Start of AVAILABLE DATA

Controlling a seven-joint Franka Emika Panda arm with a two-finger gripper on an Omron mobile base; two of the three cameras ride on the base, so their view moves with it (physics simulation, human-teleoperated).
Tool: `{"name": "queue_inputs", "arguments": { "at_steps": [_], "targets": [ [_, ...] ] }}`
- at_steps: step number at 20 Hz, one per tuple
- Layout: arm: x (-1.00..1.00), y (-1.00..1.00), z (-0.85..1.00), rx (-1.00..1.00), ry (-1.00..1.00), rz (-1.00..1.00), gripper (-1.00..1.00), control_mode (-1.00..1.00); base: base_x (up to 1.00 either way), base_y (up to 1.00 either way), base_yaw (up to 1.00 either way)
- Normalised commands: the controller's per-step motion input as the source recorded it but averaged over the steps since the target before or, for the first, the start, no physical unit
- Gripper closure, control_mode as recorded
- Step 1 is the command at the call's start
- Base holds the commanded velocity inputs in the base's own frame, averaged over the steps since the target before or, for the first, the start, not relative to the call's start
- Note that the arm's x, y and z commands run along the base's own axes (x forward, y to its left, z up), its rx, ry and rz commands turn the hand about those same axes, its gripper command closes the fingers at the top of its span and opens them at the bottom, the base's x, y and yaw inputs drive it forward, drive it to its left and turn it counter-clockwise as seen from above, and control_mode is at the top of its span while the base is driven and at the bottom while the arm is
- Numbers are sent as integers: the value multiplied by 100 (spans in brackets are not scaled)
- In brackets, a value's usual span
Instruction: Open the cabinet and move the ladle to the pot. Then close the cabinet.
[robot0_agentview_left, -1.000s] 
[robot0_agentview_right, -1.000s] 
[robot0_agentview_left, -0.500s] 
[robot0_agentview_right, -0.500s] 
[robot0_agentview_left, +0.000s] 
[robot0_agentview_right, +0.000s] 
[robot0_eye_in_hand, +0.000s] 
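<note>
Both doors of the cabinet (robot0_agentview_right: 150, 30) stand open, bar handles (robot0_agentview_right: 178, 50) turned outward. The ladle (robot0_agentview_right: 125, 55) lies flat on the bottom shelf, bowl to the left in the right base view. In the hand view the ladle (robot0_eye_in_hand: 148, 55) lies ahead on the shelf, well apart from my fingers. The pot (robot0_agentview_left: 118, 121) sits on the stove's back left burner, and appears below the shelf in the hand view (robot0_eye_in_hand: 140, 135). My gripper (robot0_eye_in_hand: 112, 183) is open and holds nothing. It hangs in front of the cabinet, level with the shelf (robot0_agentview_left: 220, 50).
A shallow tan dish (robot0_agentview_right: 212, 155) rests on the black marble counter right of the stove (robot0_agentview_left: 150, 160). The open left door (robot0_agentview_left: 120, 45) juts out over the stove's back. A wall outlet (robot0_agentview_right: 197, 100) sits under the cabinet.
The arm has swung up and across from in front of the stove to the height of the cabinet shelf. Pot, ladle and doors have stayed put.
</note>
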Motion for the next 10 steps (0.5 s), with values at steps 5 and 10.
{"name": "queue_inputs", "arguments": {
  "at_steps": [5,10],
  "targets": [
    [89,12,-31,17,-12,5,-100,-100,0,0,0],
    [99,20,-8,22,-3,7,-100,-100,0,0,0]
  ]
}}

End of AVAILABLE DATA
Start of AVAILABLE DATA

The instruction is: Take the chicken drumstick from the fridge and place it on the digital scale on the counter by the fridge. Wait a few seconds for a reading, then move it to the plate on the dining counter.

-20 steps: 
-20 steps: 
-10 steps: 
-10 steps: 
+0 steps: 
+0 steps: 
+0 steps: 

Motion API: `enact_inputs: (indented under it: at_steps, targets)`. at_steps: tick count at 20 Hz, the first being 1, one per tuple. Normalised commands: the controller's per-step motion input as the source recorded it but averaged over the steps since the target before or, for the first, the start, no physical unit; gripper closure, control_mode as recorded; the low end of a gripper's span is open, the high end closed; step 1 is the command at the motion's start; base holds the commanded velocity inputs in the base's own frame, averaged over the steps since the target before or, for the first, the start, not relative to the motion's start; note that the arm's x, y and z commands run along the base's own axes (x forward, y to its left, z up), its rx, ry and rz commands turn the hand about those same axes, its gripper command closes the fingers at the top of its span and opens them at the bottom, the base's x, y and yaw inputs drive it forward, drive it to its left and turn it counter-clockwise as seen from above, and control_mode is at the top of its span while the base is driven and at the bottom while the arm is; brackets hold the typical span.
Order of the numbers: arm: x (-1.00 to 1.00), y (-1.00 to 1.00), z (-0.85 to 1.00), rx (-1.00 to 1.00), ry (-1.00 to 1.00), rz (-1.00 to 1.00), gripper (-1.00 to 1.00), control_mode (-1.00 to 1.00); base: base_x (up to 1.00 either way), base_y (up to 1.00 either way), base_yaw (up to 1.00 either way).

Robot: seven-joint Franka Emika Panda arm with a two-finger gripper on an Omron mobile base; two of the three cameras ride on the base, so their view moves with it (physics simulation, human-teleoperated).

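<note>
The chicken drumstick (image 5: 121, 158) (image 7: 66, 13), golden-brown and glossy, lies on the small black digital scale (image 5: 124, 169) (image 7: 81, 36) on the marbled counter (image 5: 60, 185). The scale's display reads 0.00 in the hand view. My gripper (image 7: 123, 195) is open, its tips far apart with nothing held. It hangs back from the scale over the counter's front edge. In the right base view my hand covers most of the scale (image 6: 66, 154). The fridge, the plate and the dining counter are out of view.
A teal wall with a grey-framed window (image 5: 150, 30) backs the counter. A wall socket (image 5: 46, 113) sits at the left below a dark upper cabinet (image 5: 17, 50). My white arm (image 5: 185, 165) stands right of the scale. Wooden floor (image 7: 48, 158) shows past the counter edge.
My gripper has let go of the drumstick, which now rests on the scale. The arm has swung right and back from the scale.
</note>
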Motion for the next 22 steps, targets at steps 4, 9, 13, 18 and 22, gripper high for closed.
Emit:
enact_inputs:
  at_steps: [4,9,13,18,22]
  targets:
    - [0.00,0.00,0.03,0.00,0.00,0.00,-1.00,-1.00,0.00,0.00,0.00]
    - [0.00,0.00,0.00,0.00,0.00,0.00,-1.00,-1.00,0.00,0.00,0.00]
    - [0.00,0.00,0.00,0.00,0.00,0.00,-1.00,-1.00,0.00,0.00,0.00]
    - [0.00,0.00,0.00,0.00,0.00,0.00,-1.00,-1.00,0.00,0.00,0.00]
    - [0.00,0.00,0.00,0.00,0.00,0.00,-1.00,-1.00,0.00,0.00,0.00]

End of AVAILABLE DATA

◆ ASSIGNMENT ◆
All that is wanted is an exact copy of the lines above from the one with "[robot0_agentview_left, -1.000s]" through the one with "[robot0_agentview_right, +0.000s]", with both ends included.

◆ THE ANSWER ◆
[robot0_agentview_left, -1.000s] 
[robot0_agentview_right, -1.000s] 
[robot0_agentview_left, -0.500s] 
[robot0_agentview_right, -0.500s] 
[robot0_agentview_left, +0.000s] 
[robot0_agentview_right, +0.000s] 

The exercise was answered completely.